MISO Files Revised Upgrade Funding Provisions
© RTO Insider
MISO has submitted a filing with FERC to retain the option to allow new generators to self-fund interconnection transmission upgrades.

By Amanda Durish Cook

CARMEL, Ind. — MISO has submitted a pre-emptive Section 205 filing to retain the option to allow new generators to self-fund interconnection transmission upgrades after the D.C. Circuit Court of Appeals vacated related FERC orders from 2015, stakeholders learned last week.

MISO facility construction transmission upgrades
Blackwell | © RTO Insider

“We asked for the commission to issue an order within the requisite 60 days,” MISO counsel Mike Blackwell said during a July 17 Interconnection Process Task Force meeting.

MISO policy previously allowed incoming generators to self-fund new construction regardless of whether transmission owners wanted to fund the construction themselves. FERC in 2015 directed the RTO to remove the option for a TO to elect to fund the interconnection upgrades.

The D.C. Circuit in January vacated FERC’s decisions on the self-funding option, saying the commission didn’t consider complaints from Ameren and five other TOs who claimed the policy forced them to accept “risk-bearing additions to their network with zero return” and essentially act as “nonprofit managers” of network “appendages.” The TOs had argued the Federal Power Act and Constitution prohibits FERC from forcing them to construct and operate generator-funded network upgrades. The case was remanded back to FERC. (See MISO Awaits FERC Following Remand on Tx Upgrade Funding.)

MISO made two separate filings July 5: one to reflect the vacatur (ER18-1964), and the other to propose a revised option that removes the requirement that an interconnection customer must consent before a TO can fund an interconnection upgrade (ER18-1965), a move intended to preserve the option for generators to self-fund upgrades. If FERC agrees, the change would apply to MISO’s generator interconnection agreement, Facility Construction Agreement and Multi Party Facility Construction Agreement.

Fallout Undetermined

Blackwell said a FERC decision on MISO’s filing could affect GIAs dating back to 2015. In both early July filings, the RTO committed to working “with parties to GIAs executed since June 24, 2015,” over the next three months to “establish a process for reviewing and revising those agreements to reflect the legal consequences.”
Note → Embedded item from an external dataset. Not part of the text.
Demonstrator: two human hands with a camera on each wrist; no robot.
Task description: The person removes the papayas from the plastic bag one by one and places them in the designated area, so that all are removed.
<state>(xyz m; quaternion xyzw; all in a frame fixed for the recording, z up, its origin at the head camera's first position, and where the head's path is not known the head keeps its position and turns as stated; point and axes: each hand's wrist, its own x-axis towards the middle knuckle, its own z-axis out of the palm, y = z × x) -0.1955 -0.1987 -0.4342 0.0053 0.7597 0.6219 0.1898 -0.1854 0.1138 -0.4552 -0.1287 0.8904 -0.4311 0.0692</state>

Wind on the Wires’ Rhonda Peters asked if the impacts of the decision could render some past GIAs uneconomic.

“MISO’s intent is merely to bring its Tariffs up to a state that’s as current as possible. We haven’t analyzed the financial impacts for specific interconnection projects,” Blackwell said of the proposed revision.

Peters also asked what would happen if the terms of an upgrade change after it is already funded. Blackwell said he would consult MISO staff on the consequences of such a scenario before attempting to answer the question.

In its filing, MISO warned FERC that not accepting its agreement amendments in a timely manner could have dire consequences: “MISO estimates that agreements already in process contain millions of dollars of affected systems upgrades. … These agreements (and the parties to them) would be subject to significant confusion and uncertainty if the commission does not act promptly to accept this filing, and delays associated with such confusion and renegotiations of agreements of this magnitude could implicate the timely construction of these upgrades.”